Hmm.. No cutting, torching, bending, or hammering? Sounds like a typical day of wrenching
Signed
Below the Mason Dixon Line
I hate doing them but feel like I'd hate it more using prebent lines, seeing as those go on pretty early in assembly, lots of stuff in the way.
Oh MAN do SIlverado lines suck. Seriously GM, who the berk decided to put the ABS pump THERE?
First step for me is pulling the driver's side inner fender out. Opens up the world for access to the master cylinder area and allows feeding of the forward line bundle through without too much difficulty.
Sadly I've done way more line bundles on these than I can count... and I still have all nine fingers so I can count pretty high! The sadly part is I did most of them before GM offered replacement line sets, previously I was yanking them out and duplicating them. Freeform lines are so uncouth.
Swapping out rotted lines on anything sucks. and we live in the land of rotten brake lines.

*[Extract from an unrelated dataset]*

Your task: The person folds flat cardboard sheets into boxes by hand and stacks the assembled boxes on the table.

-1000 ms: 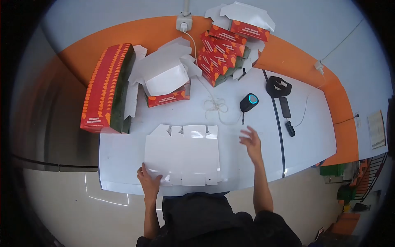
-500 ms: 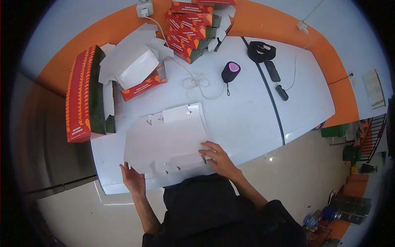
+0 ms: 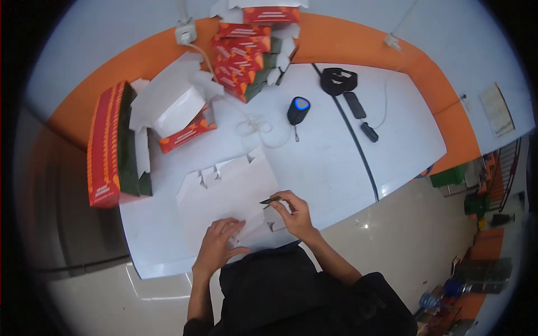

The pre bent kits are the way to on these. This is a project I'll have this summer on my car, brake and fuel before they give out.
One of the few things I fear on my 2002 2500hd. Of course, I'm in Atlanta, so maybe a non issue. Dunno if the world has decided if this is an if or a when failure.
In reply to DILYSI Dave:
Your location decides on if it's an "if or when" failure.
Employer bought an '03 Silverado out of Minnesota a couple years ago. Cleanest lines I ever saw on a truck of that vintage, and I started seeing these trucks when they were a year old. Truck was generally in incredibly rust-free shape, just a little bit of dark coloring on exposed bolts.
Of course, now the rocker panels are rotting off the truck...
In reply to DILYSI Dave:
With it idling in park, jump on the pedal like an elephant just jumped in front of the truck. If the pedal goes to floor and the truck no longer stops, it was a when failure, and when is conveniently now in your driveway, not in traffic.
nokincy wrote:
Hmm.. No cutting, torching, bending, or hammering? Sounds like a typical day of wrenching
Signed
Below the Mason Dixon Line
Except we wouldn't be changing brake lines. I've never had one fail.
DILYSI Dave wrote:
One of the few things I fear on my 2002 2500hd. Of course, I'm in Atlanta, so maybe a non issue. Dunno if the world has decided if this is an if or a when failure.
If you stay in the south, you'll never have to worry about it.
Toyman01 wrote:
nokincy wrote:
Hmm.. No cutting, torching, bending, or hammering? Sounds like a typical day of wrenching
Signed
Below the Mason Dixon Line
Except we wouldn't be changing brake lines. I've never had one fail.
I knew something was odd when I saw people online talking about getting brake lines from a junkyard car when converting from X to Y.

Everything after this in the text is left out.